Problem to solve:
Could you copy every line of the data that contains the word "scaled"?

Data entries:
★ ★ ★ ★
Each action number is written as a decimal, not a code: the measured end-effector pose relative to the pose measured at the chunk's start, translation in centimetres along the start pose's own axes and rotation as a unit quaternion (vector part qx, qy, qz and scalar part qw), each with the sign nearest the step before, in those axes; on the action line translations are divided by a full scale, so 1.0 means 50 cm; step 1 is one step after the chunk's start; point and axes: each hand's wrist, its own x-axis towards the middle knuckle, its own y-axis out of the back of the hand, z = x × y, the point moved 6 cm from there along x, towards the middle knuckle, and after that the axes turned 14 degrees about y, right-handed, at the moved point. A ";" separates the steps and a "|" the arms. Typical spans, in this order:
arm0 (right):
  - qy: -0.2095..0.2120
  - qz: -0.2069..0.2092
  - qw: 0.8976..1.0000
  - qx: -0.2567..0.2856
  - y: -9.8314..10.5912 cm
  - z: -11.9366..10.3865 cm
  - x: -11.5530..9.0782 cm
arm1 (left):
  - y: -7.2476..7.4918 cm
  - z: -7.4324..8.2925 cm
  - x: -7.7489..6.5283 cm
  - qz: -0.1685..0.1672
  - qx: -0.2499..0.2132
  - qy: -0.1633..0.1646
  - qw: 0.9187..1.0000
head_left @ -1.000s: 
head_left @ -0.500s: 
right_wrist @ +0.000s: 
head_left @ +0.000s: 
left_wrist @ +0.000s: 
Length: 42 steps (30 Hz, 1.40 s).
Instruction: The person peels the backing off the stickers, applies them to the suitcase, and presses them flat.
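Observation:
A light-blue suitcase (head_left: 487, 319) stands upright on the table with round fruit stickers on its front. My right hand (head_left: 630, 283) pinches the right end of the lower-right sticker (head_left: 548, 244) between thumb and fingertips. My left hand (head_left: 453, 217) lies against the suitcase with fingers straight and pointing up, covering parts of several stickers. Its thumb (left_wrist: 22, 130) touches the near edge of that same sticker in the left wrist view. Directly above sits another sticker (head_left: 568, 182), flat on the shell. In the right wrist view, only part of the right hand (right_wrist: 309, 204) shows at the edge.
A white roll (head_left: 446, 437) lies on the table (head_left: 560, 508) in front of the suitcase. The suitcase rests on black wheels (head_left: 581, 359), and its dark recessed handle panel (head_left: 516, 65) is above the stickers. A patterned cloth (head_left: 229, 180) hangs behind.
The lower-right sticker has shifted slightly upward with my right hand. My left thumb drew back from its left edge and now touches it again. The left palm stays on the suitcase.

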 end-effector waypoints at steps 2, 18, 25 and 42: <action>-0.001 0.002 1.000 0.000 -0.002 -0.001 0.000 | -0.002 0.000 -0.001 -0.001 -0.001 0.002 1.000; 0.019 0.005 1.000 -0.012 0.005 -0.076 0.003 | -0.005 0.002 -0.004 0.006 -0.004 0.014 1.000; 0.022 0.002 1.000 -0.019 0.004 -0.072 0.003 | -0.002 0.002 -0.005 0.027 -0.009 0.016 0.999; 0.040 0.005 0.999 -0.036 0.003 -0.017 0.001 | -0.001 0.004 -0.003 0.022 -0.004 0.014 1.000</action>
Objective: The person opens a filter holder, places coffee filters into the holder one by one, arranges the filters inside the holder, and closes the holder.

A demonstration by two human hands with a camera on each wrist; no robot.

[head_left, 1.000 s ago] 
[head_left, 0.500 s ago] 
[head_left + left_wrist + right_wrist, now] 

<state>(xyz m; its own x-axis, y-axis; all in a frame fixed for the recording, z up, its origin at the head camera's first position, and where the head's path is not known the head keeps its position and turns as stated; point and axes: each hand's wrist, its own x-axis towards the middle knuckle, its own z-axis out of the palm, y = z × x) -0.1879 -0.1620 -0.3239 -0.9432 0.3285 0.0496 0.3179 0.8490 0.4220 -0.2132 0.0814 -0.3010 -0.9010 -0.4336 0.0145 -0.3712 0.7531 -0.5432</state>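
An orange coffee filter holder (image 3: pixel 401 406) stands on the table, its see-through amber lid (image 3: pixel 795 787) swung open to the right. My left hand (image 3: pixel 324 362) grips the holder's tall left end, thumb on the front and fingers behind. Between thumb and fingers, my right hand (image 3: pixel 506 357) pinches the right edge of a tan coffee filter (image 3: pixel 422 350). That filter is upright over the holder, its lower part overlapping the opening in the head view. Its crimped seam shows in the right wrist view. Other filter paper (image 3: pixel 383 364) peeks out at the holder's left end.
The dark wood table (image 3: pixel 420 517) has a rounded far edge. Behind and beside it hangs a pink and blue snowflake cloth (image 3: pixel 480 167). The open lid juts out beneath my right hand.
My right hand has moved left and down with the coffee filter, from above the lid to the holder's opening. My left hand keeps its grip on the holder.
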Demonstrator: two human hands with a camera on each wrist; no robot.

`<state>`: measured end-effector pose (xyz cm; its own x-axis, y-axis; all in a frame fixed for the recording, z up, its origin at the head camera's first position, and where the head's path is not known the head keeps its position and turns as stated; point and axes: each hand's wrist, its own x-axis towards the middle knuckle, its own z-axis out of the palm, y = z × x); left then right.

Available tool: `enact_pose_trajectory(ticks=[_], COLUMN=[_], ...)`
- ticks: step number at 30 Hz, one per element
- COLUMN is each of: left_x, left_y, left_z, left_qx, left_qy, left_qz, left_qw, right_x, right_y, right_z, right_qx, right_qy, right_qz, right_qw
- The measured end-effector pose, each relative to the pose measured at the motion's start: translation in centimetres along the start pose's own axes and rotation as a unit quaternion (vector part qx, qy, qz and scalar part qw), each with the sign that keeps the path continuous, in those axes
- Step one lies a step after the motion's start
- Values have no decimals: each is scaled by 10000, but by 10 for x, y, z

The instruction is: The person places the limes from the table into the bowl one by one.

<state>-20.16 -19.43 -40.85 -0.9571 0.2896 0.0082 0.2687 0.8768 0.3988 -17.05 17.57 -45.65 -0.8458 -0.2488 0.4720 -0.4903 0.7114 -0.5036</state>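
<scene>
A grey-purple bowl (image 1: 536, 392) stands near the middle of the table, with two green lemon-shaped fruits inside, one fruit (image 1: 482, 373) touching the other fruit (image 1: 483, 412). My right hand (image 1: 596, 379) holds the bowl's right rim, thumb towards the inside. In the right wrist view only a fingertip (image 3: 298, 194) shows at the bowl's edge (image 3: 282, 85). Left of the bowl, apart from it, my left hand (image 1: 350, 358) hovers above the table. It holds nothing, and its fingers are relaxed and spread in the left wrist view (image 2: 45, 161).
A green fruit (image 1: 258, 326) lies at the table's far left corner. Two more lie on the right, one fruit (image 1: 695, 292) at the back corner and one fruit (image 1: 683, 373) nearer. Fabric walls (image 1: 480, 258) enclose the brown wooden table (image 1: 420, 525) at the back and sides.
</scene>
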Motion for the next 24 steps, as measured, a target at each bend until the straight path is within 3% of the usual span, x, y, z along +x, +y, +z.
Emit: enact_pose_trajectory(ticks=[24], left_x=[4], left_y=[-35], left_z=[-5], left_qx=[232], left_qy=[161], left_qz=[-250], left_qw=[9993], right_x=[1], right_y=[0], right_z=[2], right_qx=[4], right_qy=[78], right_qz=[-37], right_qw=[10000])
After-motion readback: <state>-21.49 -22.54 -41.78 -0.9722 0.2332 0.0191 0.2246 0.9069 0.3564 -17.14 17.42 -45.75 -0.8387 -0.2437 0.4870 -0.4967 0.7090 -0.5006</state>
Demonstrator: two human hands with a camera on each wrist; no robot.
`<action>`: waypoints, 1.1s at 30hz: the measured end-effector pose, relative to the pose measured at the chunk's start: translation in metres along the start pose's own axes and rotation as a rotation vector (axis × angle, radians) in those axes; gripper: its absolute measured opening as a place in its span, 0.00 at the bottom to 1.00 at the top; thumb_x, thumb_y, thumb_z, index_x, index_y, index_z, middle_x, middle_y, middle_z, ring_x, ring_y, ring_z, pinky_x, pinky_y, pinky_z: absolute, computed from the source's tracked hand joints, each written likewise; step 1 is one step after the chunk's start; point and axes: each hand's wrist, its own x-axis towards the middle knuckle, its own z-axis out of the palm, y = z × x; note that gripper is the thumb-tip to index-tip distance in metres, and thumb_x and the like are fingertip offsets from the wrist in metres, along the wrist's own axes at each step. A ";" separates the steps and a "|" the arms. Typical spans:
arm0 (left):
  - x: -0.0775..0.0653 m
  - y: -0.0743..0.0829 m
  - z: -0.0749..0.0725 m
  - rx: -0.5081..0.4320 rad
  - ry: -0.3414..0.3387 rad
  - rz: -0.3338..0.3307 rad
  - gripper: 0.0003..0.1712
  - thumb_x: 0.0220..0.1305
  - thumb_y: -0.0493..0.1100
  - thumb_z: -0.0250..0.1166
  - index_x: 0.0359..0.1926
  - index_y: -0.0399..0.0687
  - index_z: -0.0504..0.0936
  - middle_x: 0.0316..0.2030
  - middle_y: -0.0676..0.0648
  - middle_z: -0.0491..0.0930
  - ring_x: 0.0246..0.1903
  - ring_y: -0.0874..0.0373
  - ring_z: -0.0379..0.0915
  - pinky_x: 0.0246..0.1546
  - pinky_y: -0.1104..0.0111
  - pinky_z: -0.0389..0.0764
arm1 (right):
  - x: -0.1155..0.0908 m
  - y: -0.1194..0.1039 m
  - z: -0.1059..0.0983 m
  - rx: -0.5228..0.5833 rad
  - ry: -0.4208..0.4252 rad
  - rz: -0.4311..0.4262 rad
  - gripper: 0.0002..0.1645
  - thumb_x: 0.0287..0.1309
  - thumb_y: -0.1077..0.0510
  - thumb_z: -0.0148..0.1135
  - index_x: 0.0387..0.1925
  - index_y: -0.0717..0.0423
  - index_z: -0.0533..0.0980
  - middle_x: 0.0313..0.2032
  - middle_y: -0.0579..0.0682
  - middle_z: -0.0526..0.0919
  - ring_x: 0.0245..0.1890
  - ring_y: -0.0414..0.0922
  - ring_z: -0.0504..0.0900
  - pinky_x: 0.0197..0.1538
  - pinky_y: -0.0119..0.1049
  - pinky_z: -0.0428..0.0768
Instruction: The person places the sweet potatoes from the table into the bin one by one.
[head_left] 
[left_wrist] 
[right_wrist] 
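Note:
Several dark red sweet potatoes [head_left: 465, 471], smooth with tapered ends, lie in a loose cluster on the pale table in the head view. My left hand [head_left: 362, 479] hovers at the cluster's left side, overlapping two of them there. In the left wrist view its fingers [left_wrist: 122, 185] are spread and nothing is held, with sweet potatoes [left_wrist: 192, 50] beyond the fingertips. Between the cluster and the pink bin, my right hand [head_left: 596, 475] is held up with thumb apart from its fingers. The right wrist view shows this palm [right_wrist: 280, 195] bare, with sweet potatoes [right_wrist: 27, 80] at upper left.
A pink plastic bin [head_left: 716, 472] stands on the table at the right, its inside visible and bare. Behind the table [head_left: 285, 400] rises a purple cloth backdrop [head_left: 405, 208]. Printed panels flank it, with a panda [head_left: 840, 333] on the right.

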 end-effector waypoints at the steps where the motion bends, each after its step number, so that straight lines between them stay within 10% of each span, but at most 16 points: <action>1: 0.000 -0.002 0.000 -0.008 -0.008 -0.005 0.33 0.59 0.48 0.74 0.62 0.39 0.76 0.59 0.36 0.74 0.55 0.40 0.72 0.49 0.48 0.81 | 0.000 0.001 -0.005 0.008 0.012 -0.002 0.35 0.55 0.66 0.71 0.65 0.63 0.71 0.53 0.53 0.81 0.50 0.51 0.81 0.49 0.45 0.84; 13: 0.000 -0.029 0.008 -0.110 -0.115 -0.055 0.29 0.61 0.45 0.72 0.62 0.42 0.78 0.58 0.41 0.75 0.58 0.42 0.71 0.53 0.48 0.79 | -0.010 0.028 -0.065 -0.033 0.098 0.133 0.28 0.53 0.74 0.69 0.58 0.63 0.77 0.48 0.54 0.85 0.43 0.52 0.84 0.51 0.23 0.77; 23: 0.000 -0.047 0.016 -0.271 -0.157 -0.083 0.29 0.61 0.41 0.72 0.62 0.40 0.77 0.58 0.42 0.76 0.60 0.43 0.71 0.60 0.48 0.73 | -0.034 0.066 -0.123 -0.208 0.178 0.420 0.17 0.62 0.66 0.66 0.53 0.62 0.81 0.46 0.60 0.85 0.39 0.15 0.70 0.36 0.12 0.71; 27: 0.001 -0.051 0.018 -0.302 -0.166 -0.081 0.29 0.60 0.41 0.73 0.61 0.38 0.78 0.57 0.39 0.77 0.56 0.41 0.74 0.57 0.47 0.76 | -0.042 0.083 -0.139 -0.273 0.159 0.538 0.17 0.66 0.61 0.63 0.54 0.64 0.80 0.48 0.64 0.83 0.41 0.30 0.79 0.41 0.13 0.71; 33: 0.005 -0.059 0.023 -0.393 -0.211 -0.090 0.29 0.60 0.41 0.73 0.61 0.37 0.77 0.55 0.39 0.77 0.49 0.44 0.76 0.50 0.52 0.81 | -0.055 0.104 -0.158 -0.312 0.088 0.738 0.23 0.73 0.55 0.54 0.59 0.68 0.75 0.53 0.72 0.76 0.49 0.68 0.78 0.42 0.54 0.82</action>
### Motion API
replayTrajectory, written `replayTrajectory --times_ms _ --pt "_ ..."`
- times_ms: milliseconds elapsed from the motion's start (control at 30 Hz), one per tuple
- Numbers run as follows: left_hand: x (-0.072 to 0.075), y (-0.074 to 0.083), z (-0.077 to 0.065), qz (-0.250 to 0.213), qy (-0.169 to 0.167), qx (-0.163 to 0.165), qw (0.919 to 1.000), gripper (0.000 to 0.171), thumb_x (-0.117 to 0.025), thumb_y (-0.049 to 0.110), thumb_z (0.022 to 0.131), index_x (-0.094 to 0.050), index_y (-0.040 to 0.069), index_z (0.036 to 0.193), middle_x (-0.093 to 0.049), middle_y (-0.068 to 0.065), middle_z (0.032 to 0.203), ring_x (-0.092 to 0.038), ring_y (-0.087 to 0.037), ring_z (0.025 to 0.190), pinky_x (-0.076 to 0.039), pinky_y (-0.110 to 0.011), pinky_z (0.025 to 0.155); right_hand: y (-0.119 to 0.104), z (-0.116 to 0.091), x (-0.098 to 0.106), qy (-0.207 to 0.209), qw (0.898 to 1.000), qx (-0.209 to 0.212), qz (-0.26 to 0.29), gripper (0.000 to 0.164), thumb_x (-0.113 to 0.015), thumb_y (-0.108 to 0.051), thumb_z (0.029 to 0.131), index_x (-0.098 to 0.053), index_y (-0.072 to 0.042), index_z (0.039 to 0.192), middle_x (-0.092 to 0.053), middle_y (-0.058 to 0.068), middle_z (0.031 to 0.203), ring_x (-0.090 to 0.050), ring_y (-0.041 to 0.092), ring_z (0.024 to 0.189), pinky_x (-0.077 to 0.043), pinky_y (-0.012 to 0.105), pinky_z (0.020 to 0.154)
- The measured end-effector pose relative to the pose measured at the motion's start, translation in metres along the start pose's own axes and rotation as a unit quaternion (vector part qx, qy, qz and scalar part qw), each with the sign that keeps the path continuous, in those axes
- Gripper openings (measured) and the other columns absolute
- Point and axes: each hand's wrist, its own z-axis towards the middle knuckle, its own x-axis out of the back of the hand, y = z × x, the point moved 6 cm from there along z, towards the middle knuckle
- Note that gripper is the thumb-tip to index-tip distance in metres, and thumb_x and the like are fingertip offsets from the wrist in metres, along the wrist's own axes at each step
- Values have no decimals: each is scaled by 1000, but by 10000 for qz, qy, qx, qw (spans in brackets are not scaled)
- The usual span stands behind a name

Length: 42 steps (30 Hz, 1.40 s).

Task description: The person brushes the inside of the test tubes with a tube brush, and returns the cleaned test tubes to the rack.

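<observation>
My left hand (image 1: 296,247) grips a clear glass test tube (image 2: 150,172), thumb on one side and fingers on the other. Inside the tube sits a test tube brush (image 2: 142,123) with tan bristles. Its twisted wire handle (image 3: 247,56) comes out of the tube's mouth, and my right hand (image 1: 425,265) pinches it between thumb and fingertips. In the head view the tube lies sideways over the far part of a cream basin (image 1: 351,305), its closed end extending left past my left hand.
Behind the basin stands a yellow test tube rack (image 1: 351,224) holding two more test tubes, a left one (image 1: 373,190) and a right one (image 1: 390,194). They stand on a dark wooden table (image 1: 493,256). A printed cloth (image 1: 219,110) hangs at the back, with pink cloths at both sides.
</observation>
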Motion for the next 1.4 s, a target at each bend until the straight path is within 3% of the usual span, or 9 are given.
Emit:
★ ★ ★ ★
Output for this exercise:
- Values have no decimals: each is scaled by 10000, but by 10 for x, y, z
- Values have no decimals: each is scaled by 1000, but by 10000 for qz, qy, qx, qw (spans in brackets are not scaled)

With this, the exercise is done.